Ebola-16/Hanta Outbreaks: 112 (+7)

Undifferentiated ISEs: 316 (+45)

BSE/CJD/CWD composite index: 2.4b.

Species Count: 117

Malaria N. edge: +2.7 Lat.

Suvara N. edge: +3.12 Lat.

Cholera Count (/millions): 270

Bubonic: 113 (14 known bioflicked)

White Rash Deaths: 12.67

Morbilivirus-B22 Closed Zones: 16 urban (+1)

Transmutative Viral Count: 1197 (+867)

Hotzone Alerts Political:

Pakistan/India (last nuke 07.03.14)

Zimbabwe (closed since 27.05.13)

Congo Republic (closed since 11.07.08)

Rep. Lapland/Consortium Russia

Georgia/Chechen Rep/Consortium Russia

Iran (closed since 13.04.04)

Iraq (closed since 22.11.03)

Sinjo/Taiwan

Quebec/NOAC

Puerto Rico/NOAC

United Ireland/Eurocom

Israel/Assorted (no recent nukes/biochem WMD)

Argentina (internal, last Bik flicked 29.01.13)
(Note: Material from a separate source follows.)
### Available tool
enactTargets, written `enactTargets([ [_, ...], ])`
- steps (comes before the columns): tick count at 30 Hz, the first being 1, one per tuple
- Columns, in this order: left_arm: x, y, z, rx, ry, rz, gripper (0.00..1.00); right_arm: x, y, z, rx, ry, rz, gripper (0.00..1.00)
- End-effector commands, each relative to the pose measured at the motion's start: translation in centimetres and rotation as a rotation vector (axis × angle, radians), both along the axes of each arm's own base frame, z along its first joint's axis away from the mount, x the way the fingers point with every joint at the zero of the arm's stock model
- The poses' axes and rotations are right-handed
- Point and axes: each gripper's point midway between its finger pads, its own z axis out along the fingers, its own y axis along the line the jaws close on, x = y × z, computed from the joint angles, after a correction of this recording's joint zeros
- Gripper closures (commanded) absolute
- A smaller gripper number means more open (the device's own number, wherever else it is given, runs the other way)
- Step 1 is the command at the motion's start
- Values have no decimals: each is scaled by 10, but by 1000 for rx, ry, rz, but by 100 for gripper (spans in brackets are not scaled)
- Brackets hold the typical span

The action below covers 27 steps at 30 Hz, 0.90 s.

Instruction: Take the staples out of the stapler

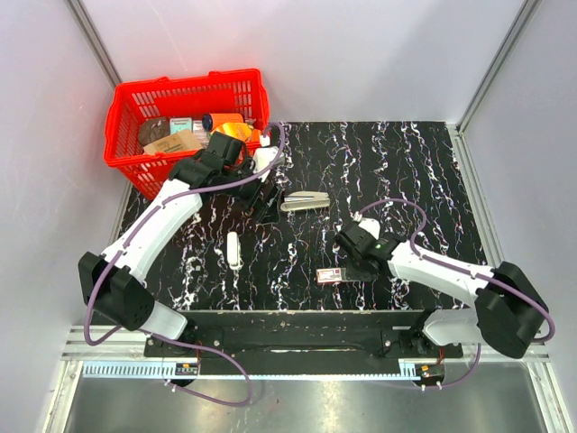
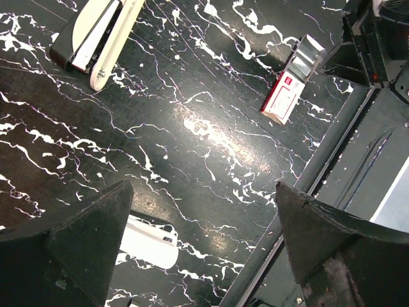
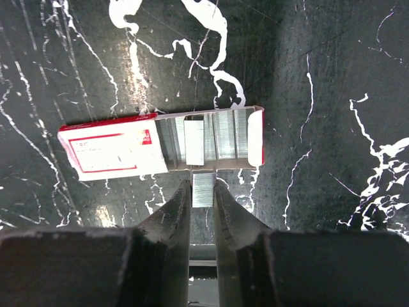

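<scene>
One staple strip [image 3: 202,185] pinched in right hand [image 3: 202,195], left hand [image 2: 203,195] wide open, empty

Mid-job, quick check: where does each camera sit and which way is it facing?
Top external: above and behind the bases, looking down on the black marbled table; both arms show.
Left wrist: looks down past the open left gripper at the slim silvery-white stapler.
Right wrist: looks down past the right gripper, shut on a silvery staple strip.
Both wrist views share the flat red-and-white cardboard staple box.
</scene>
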Motion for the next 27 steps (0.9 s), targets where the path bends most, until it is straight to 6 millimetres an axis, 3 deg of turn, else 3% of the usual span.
enactTargets([
  [1, 0, -3, 10, -17, -59, -13, 1, 10, 0, -8, -25, -39, -12, 92],
  [14, -6, -9, 5, -22, -56, -35, 1, 16, -14, -17, -130, -53, -10, 83],
  [27, -10, -9, 10, -32, -75, -40, 1, 14, -11, -22, -147, -17, 23, 76],
])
S. Korea (closed since 15.10.07)

Indonesia (internal)

Guatemala/Belize/Consortium Honduras

Ukraine/Consortium Russia (no recent nukes/biochem WMD)

Confirmed Dead Zones:

N. Korea

Iran

Syria

Afghanistan

Columbia

California

Confirmed Dead Cities (excluding those in nations above):

Jakarta

Seoul

Hong Kong

Jerusalem

Cairo

Berlin

Sarajevo

Baghdad

Denver

Toronto

Old Washington, D.C.

Refugee-Related Minor Conflicts/Incidents: +103

Flicked Biks this month: 0

Flicked Biobiks this month: 2

Worldwide weather forecast: Hot and sunny. Hey, folks, looks like another balmy day out there!

Net

Suppressed File Index (NOACom) 219.56b

Subtitle: The Restitution

Category: Social Sciences

Subcategory: Biological Evolution/Paleoanthropology/Archaeology

Abstract: The record of anomalous finds began with the first generation of archaeological investigations originating in Europe in the nineteenth century. Prior to a defined paradigm asserting an acceptable structure to human biological and cultural evolution, many of these initial discoveries, subject to the same diligent application of accepted and then-current methodologies, were taken at face value and incorporated into the then-malleable formulation of said structures. The institutional and informal suppression of anomalous discoveries soon followed, at the expense of countless professional careers, and continued well into the twentieth century and early twenty-first century.

Deep subsurface exploration for economic purposes repeatedly yielded unexplainable evidence of human presence at periods in geologic history deemed scientifically impossible; however, the academic and scientific institutions were securely entrenched and fully capable of suppressing said discoveries. It was not until
A.C.
07 that incontrovertible evidence was uncovered in Cretaceous gravel beds at the Riddler Site in west Antarctica (for a composite list of evidence, cross-referenced dating techniques, and excavation report, see SFI NOACom 222.3a), proving conclusively that the accepted evolutionary scheme for
Homo sapiens
was in dire need of restitution.

Current theories on this issue—

Tracking …

Captured.

Rabbit goes back into the hat. Nada, folks!

Entry: American NW, June 30,
A.C
. 14

Outside, the wind, born somewhere out west, gusted through the small town with a howling hunger. Drifts of snow banked walls and stretched serrated ridges across the streets. Leaning into the wind, he trudged toward the hotel, its three-storied bulk barely visible.

Through his goggles, the world was monochrome. White sky, blending with white earth. Patched here and there with the dark, angular bones of civilization. Nature erases. Nature wipes clean the slate. Snow, the rough and wild passage of spirits. Glaciers, gravid with desire. He paused and looked up. Medicine Wheels spun up there, echoes of Ezekiel. More of them now, trying to tell him something in their blurred spinning through the storm clouds.

He pushed himself into motion once again. He passed a humped mound of snow. A car rusting under it—he’d seen it the day he arrived. A monument to fleeting technology. Once new, masked in wonder and promise. When in use, mundane, banal. Then forgotten. Now buried. The makers move on, unmindful of the lessons beneath their feet. Nature erases.